# [Problem requirements]
Nothing in the data may be altered, so output all of it exactly.

# [Dataset content]
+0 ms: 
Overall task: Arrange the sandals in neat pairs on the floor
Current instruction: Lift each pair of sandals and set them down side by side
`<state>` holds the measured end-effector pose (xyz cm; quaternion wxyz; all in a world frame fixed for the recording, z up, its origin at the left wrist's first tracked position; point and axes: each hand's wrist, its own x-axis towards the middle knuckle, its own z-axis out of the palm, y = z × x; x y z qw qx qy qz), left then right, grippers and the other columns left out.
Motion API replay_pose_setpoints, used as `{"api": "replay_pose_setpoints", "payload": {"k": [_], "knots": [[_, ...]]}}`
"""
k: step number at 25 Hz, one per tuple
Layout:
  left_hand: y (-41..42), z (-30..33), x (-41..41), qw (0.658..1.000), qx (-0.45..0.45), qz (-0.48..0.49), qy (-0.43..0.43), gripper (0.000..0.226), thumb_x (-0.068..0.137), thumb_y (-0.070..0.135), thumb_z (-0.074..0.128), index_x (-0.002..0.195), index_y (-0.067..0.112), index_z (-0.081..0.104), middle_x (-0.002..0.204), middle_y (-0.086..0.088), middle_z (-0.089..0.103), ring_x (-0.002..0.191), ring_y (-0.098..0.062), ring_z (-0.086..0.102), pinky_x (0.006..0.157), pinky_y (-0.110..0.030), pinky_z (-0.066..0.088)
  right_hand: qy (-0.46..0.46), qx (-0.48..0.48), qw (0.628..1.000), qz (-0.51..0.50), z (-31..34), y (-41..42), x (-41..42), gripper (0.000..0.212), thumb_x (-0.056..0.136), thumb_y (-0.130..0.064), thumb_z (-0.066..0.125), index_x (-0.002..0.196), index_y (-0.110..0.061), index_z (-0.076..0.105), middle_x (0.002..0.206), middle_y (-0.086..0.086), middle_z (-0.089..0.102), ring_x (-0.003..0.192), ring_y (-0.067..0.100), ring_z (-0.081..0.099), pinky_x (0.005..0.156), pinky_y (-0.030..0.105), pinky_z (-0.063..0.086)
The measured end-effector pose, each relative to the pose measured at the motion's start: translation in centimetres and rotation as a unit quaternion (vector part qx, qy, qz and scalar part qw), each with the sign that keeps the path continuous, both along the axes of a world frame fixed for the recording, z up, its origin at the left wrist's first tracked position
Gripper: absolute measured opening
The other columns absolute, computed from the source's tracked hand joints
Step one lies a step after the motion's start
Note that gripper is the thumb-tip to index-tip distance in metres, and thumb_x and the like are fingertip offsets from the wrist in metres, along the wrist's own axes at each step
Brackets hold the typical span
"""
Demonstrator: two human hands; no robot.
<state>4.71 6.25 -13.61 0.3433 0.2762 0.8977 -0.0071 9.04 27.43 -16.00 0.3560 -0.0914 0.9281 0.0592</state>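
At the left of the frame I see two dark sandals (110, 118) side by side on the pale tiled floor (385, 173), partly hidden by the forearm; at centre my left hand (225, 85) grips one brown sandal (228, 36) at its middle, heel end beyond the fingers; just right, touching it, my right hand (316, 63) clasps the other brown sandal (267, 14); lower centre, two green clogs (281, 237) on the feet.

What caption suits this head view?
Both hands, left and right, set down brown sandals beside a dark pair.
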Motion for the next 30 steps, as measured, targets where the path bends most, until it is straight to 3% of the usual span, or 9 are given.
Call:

# [Task solution]
+0 ms: 
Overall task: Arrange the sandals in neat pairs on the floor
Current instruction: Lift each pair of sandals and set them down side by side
`<state>` holds the measured end-effector pose (xyz cm; quaternion wxyz; all in a world frame fixed for the recording, z up, its origin at the left wrist's first tracked position; point and axes: each hand's wrist, its own x-axis towards the middle knuckle, its own z-axis out of the palm, y = z × x; x y z qw qx qy qz), left then right, grippers and the other columns left out.
Motion API replay_pose_setpoints, used as `{"api": "replay_pose_setpoints", "payload": {"k": [_], "knots": [[_, ...]]}}`
"""
k: step number at 25 Hz, one per tuple
Layout:
  left_hand: y (-41..42), z (-30..33), x (-41..41), qw (0.658..1.000), qx (-0.45..0.45), qz (-0.48..0.49), qy (-0.43..0.43), gripper (0.000..0.226), thumb_x (-0.068..0.137), thumb_y (-0.070..0.135), thumb_z (-0.074..0.128), index_x (-0.002..0.195), index_y (-0.067..0.112), index_z (-0.081..0.104), middle_x (-0.002..0.204), middle_y (-0.086..0.088), middle_z (-0.089..0.103), ring_x (-0.002..0.191), ring_y (-0.098..0.062), ring_z (-0.086..0.102), pinky_x (0.006..0.157), pinky_y (-0.110..0.030), pinky_z (-0.066..0.088)
  right_hand: qy (-0.46..0.46), qx (-0.48..0.48), qw (0.628..1.000), qz (-0.51..0.50), z (-31..34), y (-41..42), x (-41..42), gripper (0.000..0.212), thumb_x (-0.056..0.136), thumb_y (-0.130..0.064), thumb_z (-0.066..0.125), index_x (-0.002..0.196), index_y (-0.110..0.061), index_z (-0.076..0.105), middle_x (0.002..0.206), middle_y (-0.086..0.086), middle_z (-0.089..0.102), ring_x (-0.003..0.192), ring_y (-0.067..0.100), ring_z (-0.081..0.099), pinky_x (0.005..0.156), pinky_y (-0.030..0.105), pinky_z (-0.063..0.086)
The measured end-effector pose, each relative to the pose measured at the motion's start: translation in centimetres and rotation as a unit quaternion (vector part qx, qy, qz and scalar part qw), each with the sign that keeps the path continuous, both along the axes of a world frame fixed for the recording, z up, its origin at the left wrist's first tracked position
Gripper: absolute measured opening
The other columns absolute, computed from the source's tracked hand joints
Step one lies a step after the motion's start
Note that gripper is the thumb-tip to index-tip distance in metres, and thumb_x and the like are fingertip offsets from the wrist in metres, along the wrist's own axes at each step
Brackets hold the typical span
"""
Demonstrator: two human hands; no robot.
<state>4.71 6.25 -13.61 0.3433 0.2762 0.8977 -0.0071 9.04 27.43 -16.00 0.3560 -0.0914 0.9281 0.0592</state>
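At the left of the frame I see two dark sandals (110, 118) side by side on the pale tiled floor (385, 173), partly hidden by the forearm; at centre my left hand (225, 85) grips one brown sandal (228, 36) at its middle, heel end beyond the fingers; just right, touching it, my right hand (316, 63) clasps the other brown sandal (267, 14); lower centre, two green clogs (281, 237) on the feet.

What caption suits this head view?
Both hands, left and right, set down brown sandals beside a dark pair.
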Motion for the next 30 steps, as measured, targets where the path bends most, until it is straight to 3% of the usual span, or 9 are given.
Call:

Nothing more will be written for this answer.